- [WHAT IS EXPECTED]: Each line with the word "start" must appear in the answer, copied from the records.

- [DATA PROVIDED]:

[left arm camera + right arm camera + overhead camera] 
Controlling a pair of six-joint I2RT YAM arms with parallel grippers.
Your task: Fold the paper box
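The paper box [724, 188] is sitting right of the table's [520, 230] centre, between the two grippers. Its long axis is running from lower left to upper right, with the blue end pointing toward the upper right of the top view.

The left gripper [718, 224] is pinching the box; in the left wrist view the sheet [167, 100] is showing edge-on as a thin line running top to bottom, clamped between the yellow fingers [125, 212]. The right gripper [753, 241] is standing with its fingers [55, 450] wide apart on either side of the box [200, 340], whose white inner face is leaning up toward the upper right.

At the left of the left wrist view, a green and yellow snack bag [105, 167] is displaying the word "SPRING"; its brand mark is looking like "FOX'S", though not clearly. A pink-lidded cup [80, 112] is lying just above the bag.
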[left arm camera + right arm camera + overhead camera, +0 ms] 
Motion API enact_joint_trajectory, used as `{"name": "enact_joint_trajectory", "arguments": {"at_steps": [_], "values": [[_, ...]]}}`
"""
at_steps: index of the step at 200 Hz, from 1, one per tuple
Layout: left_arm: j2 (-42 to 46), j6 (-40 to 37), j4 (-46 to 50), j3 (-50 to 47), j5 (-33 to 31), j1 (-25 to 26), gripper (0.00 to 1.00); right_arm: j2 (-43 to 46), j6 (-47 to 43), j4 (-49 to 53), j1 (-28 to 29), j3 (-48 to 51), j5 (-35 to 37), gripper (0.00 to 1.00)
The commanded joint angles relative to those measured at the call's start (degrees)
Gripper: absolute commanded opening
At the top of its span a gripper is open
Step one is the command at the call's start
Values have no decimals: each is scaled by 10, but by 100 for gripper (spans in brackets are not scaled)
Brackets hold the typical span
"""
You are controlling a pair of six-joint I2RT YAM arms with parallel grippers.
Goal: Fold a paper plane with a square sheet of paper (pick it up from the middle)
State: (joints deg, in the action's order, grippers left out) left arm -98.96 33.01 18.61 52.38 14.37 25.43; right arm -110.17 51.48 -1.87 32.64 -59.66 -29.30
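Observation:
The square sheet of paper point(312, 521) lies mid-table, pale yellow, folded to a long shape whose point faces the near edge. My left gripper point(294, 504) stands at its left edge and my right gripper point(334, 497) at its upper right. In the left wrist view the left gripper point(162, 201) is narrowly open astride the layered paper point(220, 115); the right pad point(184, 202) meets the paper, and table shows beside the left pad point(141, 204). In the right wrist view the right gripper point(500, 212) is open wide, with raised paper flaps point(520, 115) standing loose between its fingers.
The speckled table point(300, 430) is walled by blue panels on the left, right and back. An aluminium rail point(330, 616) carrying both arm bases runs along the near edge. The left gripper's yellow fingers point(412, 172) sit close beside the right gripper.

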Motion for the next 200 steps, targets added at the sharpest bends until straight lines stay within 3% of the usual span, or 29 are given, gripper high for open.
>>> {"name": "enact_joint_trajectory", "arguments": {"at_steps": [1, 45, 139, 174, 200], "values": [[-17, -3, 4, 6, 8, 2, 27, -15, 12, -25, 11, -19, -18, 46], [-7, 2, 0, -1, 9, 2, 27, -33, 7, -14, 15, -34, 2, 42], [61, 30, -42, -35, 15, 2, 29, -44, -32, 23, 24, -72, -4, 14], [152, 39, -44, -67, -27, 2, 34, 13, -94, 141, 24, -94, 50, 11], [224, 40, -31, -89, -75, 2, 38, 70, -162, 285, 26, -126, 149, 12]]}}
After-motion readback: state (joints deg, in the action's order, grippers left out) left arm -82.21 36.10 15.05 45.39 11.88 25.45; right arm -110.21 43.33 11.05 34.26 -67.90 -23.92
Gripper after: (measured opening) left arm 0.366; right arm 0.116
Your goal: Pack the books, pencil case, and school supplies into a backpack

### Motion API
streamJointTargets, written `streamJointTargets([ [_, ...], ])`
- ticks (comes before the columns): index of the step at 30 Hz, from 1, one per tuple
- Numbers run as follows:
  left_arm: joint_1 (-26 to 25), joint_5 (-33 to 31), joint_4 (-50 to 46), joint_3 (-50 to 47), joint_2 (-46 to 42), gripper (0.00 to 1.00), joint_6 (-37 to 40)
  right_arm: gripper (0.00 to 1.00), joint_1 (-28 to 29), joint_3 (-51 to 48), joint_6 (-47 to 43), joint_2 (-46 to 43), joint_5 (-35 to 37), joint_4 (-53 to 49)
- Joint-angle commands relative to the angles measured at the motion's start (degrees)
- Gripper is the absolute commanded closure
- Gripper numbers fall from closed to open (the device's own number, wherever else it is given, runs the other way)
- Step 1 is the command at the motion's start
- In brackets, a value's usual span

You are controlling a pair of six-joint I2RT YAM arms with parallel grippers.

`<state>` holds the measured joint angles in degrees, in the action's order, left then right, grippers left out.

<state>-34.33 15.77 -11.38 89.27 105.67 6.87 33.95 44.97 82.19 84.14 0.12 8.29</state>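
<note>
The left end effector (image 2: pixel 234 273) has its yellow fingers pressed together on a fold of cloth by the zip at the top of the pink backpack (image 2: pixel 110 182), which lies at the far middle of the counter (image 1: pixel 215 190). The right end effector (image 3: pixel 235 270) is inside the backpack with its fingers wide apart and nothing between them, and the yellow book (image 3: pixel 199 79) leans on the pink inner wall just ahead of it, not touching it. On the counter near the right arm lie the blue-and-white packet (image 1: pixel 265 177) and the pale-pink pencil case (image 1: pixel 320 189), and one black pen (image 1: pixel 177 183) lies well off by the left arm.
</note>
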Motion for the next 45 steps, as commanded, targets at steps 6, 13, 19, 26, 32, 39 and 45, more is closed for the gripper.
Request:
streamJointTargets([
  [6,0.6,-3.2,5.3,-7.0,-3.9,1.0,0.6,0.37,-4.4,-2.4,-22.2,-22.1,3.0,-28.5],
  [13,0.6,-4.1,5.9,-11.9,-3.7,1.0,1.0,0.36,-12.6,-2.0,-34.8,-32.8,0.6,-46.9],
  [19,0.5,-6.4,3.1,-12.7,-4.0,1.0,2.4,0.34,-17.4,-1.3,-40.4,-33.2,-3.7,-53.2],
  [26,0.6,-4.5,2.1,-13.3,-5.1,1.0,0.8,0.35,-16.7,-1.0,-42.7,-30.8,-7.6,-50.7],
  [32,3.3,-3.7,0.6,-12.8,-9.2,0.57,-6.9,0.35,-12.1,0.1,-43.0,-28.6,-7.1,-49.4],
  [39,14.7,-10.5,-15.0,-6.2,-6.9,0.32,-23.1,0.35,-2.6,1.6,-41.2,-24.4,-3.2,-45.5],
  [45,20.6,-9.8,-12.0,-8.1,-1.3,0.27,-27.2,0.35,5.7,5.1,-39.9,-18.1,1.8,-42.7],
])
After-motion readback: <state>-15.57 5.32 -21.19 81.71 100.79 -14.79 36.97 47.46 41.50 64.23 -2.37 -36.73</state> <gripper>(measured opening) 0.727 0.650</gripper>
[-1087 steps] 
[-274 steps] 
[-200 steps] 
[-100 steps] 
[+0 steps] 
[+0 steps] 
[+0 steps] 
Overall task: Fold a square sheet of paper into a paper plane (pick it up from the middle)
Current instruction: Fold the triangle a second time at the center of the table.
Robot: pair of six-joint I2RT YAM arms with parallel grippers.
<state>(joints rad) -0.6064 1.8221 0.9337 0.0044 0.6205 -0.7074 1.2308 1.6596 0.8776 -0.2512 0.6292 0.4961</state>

- [EXERCISE OUTPUT]:
The commanded joint angles relative to those measured at the call's start (degrees)
Step one is the command at the call's start
- Joint-angle commands relative to the angles measured at the motion's start (degrees)
- Step 1 is the command at the motion's start

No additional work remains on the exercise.